Las áreas protegidas son –o pretenden ser– los últimos paisajes naturales en la Tierra donde las actividades humanas no han dejado aún una huella profunda. ¿Podrán estas arcas de Noé contemporáneas ser nuestra oportunidad para sobrevivir a la crisis ambiental?
La primera área protegida moderna se creó a finales del siglo XIX. Se empezaban a sentir las consecuencias de la Revolución Industrial de una manera dramática en las planicies norteamericanas; los cazadores las habían despoblado de bisontes y los colonos empobrecidos presionaban por más tierras hacia el oeste. La respuesta fue la creación del parque nacional Yellowstone en 1872. La creación de Yellowstone se hizo bajo una visión proteccionista que concebía a la naturaleza como separada de la sociedad, algo valioso que había que mantener intocado. Su lema era proteger los “grandes paisajes salvajes”, concebidos como espacios prístinos.
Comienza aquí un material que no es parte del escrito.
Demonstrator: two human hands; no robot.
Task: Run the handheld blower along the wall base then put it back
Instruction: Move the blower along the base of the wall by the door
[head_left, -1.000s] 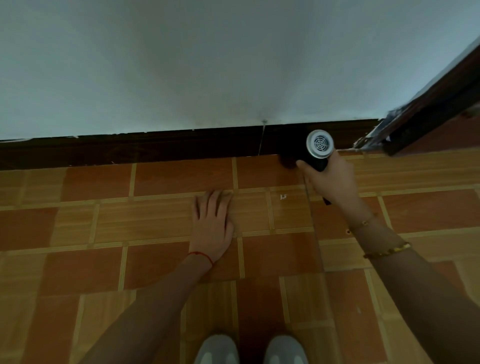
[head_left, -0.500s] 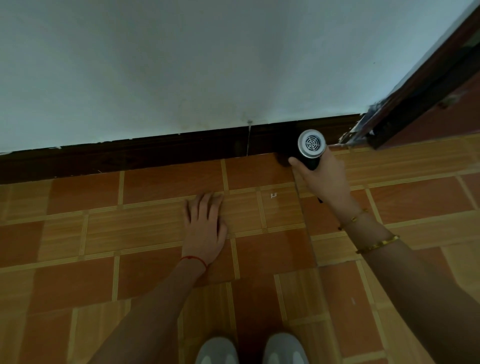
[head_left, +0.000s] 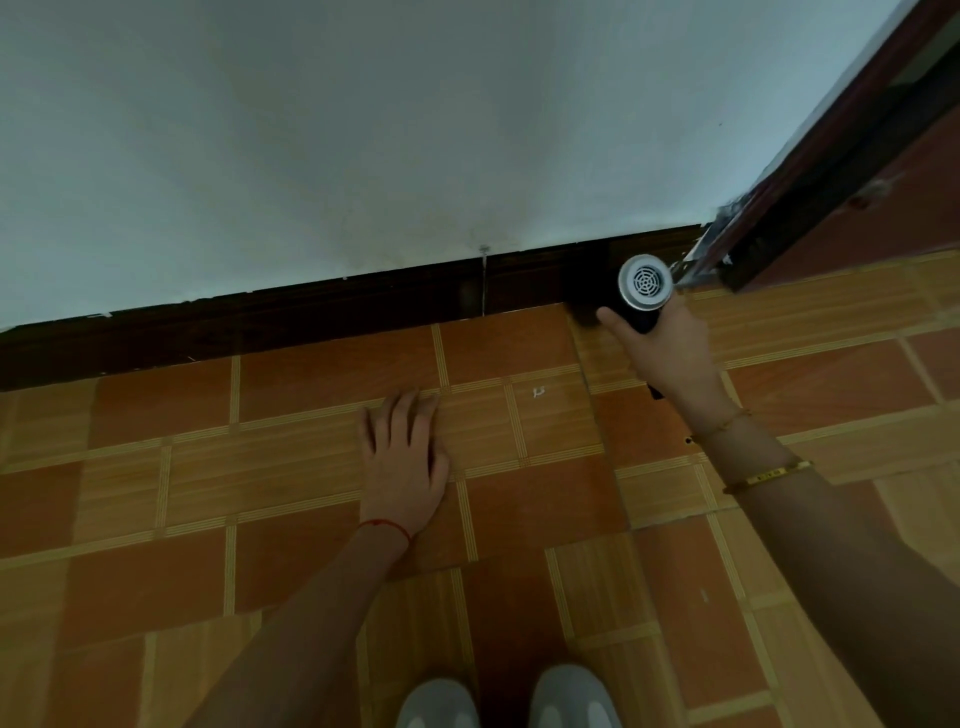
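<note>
The handheld blower (head_left: 643, 285) is black with a round silver rear grille that faces me. My right hand (head_left: 670, 348) is shut around its handle, index finger stretched along the body. Its nozzle points at the dark wooden wall base (head_left: 322, 306), close to the right end by the door frame; the nozzle tip is lost in the dark. My left hand (head_left: 402, 460) lies flat on the tiled floor, palm down, fingers slightly apart, holding nothing, well left of the blower.
A pale wall (head_left: 415, 130) rises above the wall base. A dark red door frame (head_left: 841, 156) runs diagonally at the right. Orange and tan floor tiles (head_left: 156, 467) fill the foreground. My two grey shoes (head_left: 509, 701) show at the bottom edge.
The blower and my right hand have shifted right along the wall base toward the door frame. My view has tilted, and my left hand stays flat on the floor.
</note>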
De ahí para acá, se han declarado alrededor de 100 mil áreas protegidas, lo que representa entre 10 y 15% de la superficie terrestre y 1,17% del área marina. Hay contados países con más del 40% de su territorio protegido, como Colombia y Venezuela. El Ecuador, con 51 áreas declaradas que ocupan 5 millones de hectáreas (17,9% del territorio), está también entre los países con mayor protección nominal.
Sin embargo, la cantidad de superficie protegida no garantiza los objetivos de conservación. La forma, el tamaño y la matriz –es decir, el espacio alrededor del área– importan tanto como la superficie total. Mientras más extensa es un área, mejor, porque en ella podrán
sobrevivir animales grandes que necesitan mucho territorio, como osos, pumas o jaguares. Igual, mientras más uniforme y redonda sea el área, menores serán los impactos de las actividades humanas que la rodean por un fenómeno que se conoce como efecto de borde. Finalmente, el éxito de un área depende mucho de la matriz en que está inmersa: zonas algo intervenidas, campos agrícolas o en medio de una ciudad.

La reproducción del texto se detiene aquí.